A Bet on Europe is a Bet on the World

En Attendant Godot

I have used the name of the Samuel Beckett-play as a theme for presentations and articles so many times over the past few years that I really thought I would never ever want to use it again. However, looking back, I see that I have exclusively used the ‘Waiting for Godot’ theme when analyzing the European economy in one way or another.

And preparing for an upcoming presentation on the Euro Area over the past few weeks, I have actually felt a bit like Vladimir in the play, constantly reminding Estragon (that’s you dear reader) of how futile it is to put your hopes on European fiscal stimuli appearing (that’s Godot for you!). So I guess it is OK to use the “waiting-for-Godot”-theme just this one last (!) time.

This is, in short, a piece of what I think should be the main scenario: Europe develops in line with global demand.

A European revival

In the chart below I have used the PCA-analysis to create a proxy for external demand in a number of economies, including the Euro Area, based on the world’s major economies. Now, just to show that it’s not too shabby a technique, see what happens when I plot the first principal component, PC(1), of GDP-growth in the worlds’s major economies against a more rigorous measure of world GDP-growth (from OECD):

 

Of course, the levels are not directly comparable, but you can normalize the PC(1) with the mean and variance of world GDP-growth if you feel inspired. The important thing, nonetheless, is that we can conclude that world GDP-growth and the first principal component show more or less the same developments over time. Thus, I should be able to use this technique to create an estimate of external growth for all major economies, by simply excluding them one by one and re-calculating the PC1. For the Euro Area, it looks something like this:

 

Euro Area external growth seems somewhat less volatile and with a less obvious downward trend than what the equivalent world aggregate suggests[1].

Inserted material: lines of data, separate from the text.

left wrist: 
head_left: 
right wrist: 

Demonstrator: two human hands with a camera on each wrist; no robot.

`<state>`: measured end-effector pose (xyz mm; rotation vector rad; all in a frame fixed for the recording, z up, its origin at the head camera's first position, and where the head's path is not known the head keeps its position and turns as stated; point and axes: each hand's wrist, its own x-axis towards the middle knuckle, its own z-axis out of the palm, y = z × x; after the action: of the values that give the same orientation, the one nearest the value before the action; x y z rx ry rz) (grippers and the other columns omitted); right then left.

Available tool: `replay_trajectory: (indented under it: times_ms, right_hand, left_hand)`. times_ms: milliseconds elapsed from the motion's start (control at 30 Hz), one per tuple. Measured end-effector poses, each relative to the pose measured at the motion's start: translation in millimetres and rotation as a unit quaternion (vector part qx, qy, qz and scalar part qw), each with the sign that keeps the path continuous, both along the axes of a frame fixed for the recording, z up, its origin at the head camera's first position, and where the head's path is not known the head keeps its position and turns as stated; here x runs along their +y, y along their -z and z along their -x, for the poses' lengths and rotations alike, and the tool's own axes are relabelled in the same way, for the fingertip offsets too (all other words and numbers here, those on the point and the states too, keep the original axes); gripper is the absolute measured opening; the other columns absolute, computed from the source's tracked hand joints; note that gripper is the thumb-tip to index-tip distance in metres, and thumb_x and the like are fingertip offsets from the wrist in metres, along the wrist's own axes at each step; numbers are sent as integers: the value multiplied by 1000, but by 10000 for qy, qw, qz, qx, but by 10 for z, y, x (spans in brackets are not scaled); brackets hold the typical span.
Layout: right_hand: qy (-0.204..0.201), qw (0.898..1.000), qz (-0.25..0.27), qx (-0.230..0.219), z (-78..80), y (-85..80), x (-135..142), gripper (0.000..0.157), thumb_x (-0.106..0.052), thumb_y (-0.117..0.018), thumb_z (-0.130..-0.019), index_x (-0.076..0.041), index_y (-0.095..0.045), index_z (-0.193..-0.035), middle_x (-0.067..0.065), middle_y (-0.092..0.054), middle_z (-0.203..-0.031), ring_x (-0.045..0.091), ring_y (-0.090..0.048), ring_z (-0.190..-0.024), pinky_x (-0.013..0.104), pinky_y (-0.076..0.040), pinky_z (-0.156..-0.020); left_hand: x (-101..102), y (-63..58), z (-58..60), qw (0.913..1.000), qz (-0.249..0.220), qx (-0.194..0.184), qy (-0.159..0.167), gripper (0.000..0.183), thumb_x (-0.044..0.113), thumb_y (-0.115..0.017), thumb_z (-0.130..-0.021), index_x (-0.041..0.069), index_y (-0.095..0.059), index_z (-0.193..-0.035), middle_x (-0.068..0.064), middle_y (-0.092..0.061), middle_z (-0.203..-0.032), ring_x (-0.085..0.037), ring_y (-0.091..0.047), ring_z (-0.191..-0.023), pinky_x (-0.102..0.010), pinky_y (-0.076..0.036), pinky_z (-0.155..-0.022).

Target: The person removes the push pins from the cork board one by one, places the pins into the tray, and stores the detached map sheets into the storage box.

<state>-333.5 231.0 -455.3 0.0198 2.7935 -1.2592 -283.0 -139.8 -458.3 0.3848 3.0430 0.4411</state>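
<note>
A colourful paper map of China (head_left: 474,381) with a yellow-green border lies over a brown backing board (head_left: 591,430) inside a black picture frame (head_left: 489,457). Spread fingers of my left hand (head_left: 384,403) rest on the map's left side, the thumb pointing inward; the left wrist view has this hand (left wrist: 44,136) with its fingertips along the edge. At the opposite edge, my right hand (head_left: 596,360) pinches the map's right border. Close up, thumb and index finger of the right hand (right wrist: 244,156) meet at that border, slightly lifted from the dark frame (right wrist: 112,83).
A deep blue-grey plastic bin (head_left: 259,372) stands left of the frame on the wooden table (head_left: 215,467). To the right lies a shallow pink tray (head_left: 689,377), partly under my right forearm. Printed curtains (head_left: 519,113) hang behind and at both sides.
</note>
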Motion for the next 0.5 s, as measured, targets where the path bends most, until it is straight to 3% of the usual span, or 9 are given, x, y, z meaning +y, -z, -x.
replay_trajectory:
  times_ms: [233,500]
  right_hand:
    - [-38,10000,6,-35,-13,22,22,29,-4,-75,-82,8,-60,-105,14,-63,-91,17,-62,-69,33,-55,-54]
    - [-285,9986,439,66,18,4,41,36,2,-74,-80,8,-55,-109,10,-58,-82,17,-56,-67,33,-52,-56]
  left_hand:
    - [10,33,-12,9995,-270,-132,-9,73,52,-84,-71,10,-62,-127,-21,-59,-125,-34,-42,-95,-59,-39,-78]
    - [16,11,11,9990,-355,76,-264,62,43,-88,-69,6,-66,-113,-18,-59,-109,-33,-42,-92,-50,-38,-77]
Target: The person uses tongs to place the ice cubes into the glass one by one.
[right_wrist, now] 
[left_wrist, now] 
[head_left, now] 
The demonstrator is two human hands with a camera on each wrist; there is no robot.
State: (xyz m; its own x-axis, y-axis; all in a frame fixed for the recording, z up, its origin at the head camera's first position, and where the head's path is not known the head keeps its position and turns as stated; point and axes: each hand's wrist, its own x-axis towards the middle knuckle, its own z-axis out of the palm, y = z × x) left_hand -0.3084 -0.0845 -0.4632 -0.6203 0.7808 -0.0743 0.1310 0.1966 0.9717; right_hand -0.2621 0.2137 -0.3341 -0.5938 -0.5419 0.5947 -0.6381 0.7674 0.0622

Having done that same operation for a few more countries we can start to compare how sensitive each country is to its respective external growth proxy:

[1] Admittedly, the first is probably an artefact of the second and raises some questions on our usage of the Principal Components Analysis.

 

The beta for the Euro Area is quite high (albeit below 1) in comparison to the US and Japan, for example, implying that the European economy is more sensitive to external developments than either of the other two large developed economies.

Also, when looking at the lag-structure, we notice that in comparison to the US, which also has a high (well, higher than Japan, at least) sensitivity, we can notice that the US (and Japan too) tends to lead the rest of the world, and the Euro Area is a laggard. This can be due to a host of explanations, of course, but an often faltering policy response from both Euro Area monetary (at least pre-Draghi) and fiscal policy does come to mind.

 

So, in the end, if you, like me, see little reason to believe that European fiscal policy makers will rise to Draghi’s call to arms, all the evidence is that Europe – despite being one of the world’s largest economies – will continue to behave like the small, open economies from which it is constructed.

I genuinely hope that I’m wrong, but if you bet on the revival of Europe, you’d do well to remember that for all we know, it is rather a bet on the revival of the world economy.